* WHAT NEEDS TO BE DONE *
Find every line below where the word "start" occurs, then give how many you found and nothing else.

(DATA SHOWN Opens)

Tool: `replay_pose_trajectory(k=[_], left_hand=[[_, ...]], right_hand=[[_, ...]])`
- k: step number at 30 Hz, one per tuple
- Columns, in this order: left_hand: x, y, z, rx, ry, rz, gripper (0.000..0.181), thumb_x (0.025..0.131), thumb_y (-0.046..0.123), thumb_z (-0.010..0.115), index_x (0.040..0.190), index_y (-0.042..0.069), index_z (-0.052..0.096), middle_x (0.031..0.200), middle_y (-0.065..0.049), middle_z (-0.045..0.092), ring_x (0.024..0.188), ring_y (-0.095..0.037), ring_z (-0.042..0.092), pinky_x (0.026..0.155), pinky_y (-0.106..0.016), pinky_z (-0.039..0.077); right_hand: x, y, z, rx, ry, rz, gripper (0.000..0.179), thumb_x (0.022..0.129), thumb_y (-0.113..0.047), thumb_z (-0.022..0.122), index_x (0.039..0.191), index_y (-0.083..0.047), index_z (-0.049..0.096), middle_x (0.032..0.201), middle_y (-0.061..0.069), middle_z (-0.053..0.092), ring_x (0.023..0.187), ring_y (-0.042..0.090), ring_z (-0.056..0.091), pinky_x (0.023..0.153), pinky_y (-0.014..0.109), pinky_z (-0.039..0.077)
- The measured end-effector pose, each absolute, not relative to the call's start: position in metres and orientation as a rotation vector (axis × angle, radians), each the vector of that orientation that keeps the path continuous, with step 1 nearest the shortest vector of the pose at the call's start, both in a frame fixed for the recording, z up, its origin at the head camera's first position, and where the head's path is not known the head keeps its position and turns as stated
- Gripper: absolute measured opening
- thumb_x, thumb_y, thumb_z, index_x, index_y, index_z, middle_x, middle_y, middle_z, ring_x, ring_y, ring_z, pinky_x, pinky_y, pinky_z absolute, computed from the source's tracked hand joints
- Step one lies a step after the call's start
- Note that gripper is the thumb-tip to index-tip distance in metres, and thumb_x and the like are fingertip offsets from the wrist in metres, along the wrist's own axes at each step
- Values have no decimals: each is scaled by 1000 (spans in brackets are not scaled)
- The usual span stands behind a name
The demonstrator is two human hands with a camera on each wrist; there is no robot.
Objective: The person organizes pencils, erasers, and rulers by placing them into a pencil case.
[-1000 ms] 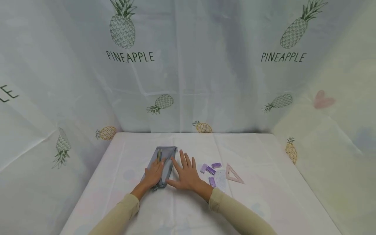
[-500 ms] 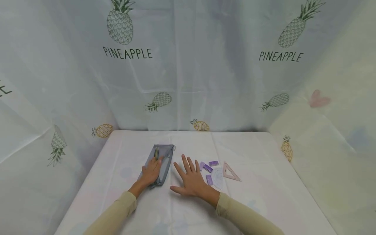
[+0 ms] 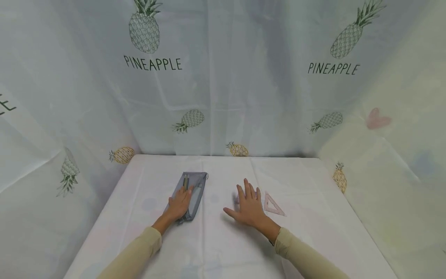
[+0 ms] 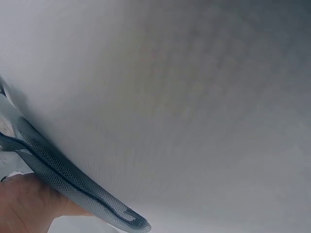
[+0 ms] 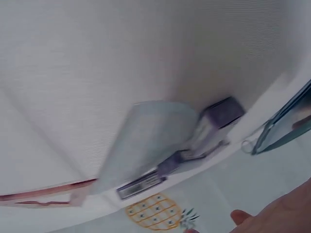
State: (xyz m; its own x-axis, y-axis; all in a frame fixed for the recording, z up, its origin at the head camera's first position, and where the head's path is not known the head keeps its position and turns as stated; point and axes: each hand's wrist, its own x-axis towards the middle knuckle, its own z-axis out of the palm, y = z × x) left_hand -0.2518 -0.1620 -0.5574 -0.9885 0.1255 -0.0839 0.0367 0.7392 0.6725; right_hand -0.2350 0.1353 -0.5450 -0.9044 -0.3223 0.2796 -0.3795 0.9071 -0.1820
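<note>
My left hand (image 3: 179,203) rests with its fingers out on a grey mesh pencil case (image 3: 198,195) that has pencils (image 3: 186,181) showing through it. In the left wrist view, the case's mesh edge (image 4: 77,182) runs beside the hand (image 4: 29,201). Fingers spread, my right hand (image 3: 248,209) hovers over the purple erasers and hides most of them in the head view. The right wrist view shows several erasers (image 5: 142,185) around a clear protractor (image 5: 146,138). Just right of that hand lies a pink set square (image 3: 273,204).
A white cloth covers the table (image 3: 216,248). Behind it hangs a pineapple-print curtain (image 3: 237,97), with more cloth on both sides. A small ring (image 3: 207,176) hangs at the pencil case's far right corner.
My right hand has moved right, from beside the pencil case to over the erasers and protractor, its fingers still spread. The left hand has stayed on the case.
</note>
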Motion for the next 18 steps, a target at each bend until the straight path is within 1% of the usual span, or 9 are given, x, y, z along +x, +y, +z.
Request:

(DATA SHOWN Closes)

* OUTPUT FOR THIS TASK *
2